Another measure of household wealth is disposable income, which is residual income after paying mandatory charges that can be spent or saved. Households purchasing a boat would be paying out of this pool of income or out of their accumulated savings of disposable incomes over time. As the graph shows, average disposable income earned by households in the U.S. increased from $34,224 in 2004 to $38,850 in 2017. Moreover, IBIS World predicts that household disposable income will continue growing at a CAGR of 2.36% per year through 2023. IBIS World's forecasts for both household income measures assume that household wealth will further increase over the next six years, which is a positive factor for spurring the demand for boats.
Source: IBIS World
Since Malibu Boats sells boats intended for recreational use, the demand for the boats is affected by the amount of money and time consumers spend on recreation. The average time spent by people in the U.S. on leisure and sports has remained relatively steady around 5.2 hours per day since 2004 and IBIS World is not predicting it to change significantly through 2023. However, total recreation expenditure in the U.S. has increased from $356 billion in 2004 to $442 billion in 2017. IBIS World expects this expenditure to continue growing at a CAGR of 1.11% until 2023. Hence, while time spent on recreational activities is unlikely to change significantly, recreation expenditure is expected to increase, which can further increase the demand for recreational powerboats.
Source: IBIS World
Boats are big-ticket purchases and households' feelings about the economy influence the timing of such purchases. Hence the consumer confidence index is a good predictor of boat purchases. The U.S. Consumer Confidence Index shown below illustrates how the 2008 financial crisis caused consumer confidence to plummet. Subsequently it took until 2017 to recover to pre-recession levels. The graph shows there is a strong correlation between the consumer confidence index and revenue generated in the boat building industry. IBIS World expects consumer confidence to drop between 2018 and 2021, which would adversely affect the demand for boats. Nevertheless, Malibu Boats can mitigate the impact of a fall in domestic consumer confidence by continuing its expansion into international markets.
Source: IBIS World
Industry Demand Analysis
In our macroeconomic analysis, we make the assumption that consumer confidence, household income, boat building and recreational focus are the forces that drive demand for Malibu Boats' products. According to IBIS World's forecasts in these domains, Malibu Boats can expect macroeconomic tailwind that may help boost demand. Although consumer confidence is expected to fall, all remaining trends analyzed are either expected to remain stable or to increase through 2023. Moreover, all trends appear to be on long-term upward trajectories. We believe that the macro forces in the industry will positively drive demand for the company.

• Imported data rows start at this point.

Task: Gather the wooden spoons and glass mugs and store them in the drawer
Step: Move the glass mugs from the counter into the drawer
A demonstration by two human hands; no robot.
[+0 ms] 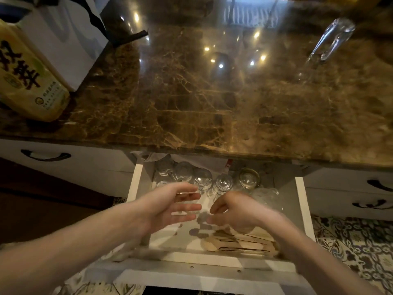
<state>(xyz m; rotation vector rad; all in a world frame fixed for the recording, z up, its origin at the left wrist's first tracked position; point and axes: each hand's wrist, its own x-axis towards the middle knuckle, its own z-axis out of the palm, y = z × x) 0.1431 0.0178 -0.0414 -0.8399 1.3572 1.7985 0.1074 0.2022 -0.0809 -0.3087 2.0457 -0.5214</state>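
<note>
- Closest in, the wooden spoons (234, 244) lie in a loose heap on the floor of the open drawer (301, 209), at about 5 o'clock inside it, near its front wall.
- The left hand (170, 207) hovers above the drawer's 9 o'clock side, palm turned toward 3 o'clock, fingers straight and slightly spread, holding nothing.
- The right hand (236, 211) hangs over the drawer's middle, just above the spoons, back upward; its fingers are loosely curled, thumb apart from them. Motion blur softens it, and no object shows in its grasp.
- The two hands are near each other but do not touch.
- Glass mugs (204, 177) stand packed together along the drawer's 12 o'clock end, partly under the counter edge.
- A closed drawer with a dark handle (45, 156) sits at 9 o'clock.
- The brown marble countertop (191, 103) fills the middle of the view.
- On it, a yellow packet (27, 77) stands at 10 o'clock beside a white bag (70, 39).
- One clear glass piece (333, 39), blurred, is at 1 o'clock on the counter.
</note>
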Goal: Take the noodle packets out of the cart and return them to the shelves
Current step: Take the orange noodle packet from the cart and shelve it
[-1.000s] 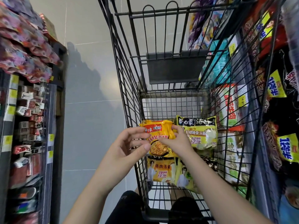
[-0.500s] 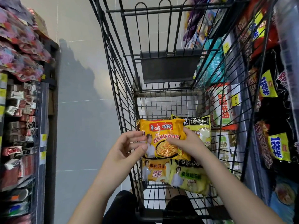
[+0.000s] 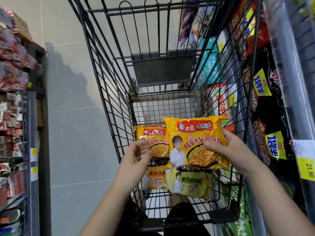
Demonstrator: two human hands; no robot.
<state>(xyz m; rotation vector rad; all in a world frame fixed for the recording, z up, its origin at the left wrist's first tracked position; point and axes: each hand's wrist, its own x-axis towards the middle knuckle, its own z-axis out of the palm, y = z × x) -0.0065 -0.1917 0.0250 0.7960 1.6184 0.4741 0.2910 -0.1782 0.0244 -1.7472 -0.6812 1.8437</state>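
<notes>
R side: right hand [image 3: 238, 150] pinches the orange noodle pkt [image 3: 196, 142] at its right edge. Thumb lies across the printed front; other fingers are behind the pkt, hidden. Pkt faces the cam, slightly tilted, held up over the other pkts inside the cart [image 3: 109, 86]. Above or below rim level: can't tell from this angle.

L side: left hand [image 3: 138, 154] is by the cart's left wire wall, fingers loosely curled, nothing seen in them. It overlaps the second orange pkt [image 3: 153, 142]; touching it or just in front, can't tell.

Second orange pkt has the same print as the held one and is approx half covered by the held pkt + left hand. A thin orange edge shows behind its top, too little to call a separate pkt.

Below: black-and-orange pkt [image 3: 156, 179] and green-yellow pkt [image 3: 192, 183] lie side by side low in the cart, top parts hidden under the orange ones.

Dark seat flap [image 3: 162, 70] at the cart's far end.

Right shelves [image 3: 288, 86] are just beside the cart, partly seen through the wires. They hold dark pkts w/ yellow labels, blurred. Price tag [image 3: 306, 169] reads 21.50, at the frame edge.

Left shelf [image 3: 44, 133] holds small boxes, smeared, print unreadable. Grey tile floor [image 3: 73, 116] lies between it and the cart.

Person's dark-clad legs [image 3: 182, 213] show through the cart's near end, mostly cut off.
</notes>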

Malibu Boats acquired Cobalt Boats in July 2017, which increased the company's revenue by 55% in the first quarter of fiscal year 2018. In the months following the acquisition, the company's stock price appreciated significantly and reached a high of $33 on October 4, 2017. This acquisition was strategic in its nature, because Cobalt Boats is market leader in the sterndrive powerboat industry and its addressable market is more than five times larger than the inboard powerboat and jet boat markets combined. Furthermore, the acquisition is expected to generate approximately $25.5 million in synergies and tax benefits over the next four years. Although inorganic growth is not integral to Malibu Boats' business strategy and management has not announced specific M&A intentions, consolidation is a trend in the industry. Further M&A activity is at management's discretion and can contribute to earnings growth and stock price appreciation.
Although Malibu Boats manufactures its boats only in the U.S. and Australia, the company distributes its products across the world. The company is increasing the size of its dealership network and intensifying marketing efforts in international markets. There is significant potential for increased demand coming from emerging economies, where household incomes are still low, but rising quickly. Malibu Boats expects that particularly Asia and South America represent regions where the opportunity for new demand stemming from rising disposable incomes is prime. Malibu Boats is well positioned to be a leader in harnessing demand from international markets, given its existing leading 48% market share in performance sport boat exports.
Mr. Jack D. Springer - Chief Executive Officer and Director
Mr. Springer has served as CEO for Malibu Boats since 2010. He received his Bachelor's in Accountancy from the University of Texas in 1983. Prior to this role, he served as Managing Director at Qorval, LLC, a business consulting firm. Between 2004 and 2007, Mr. Springer was the Chief Integration Officer at Nautic Global Group, where he led the integration of two merging boat manufacturing companies. Mr. Springer's annual compensation is composed of a $476,000 salary and he holds 0.43% of the company's shares outstanding.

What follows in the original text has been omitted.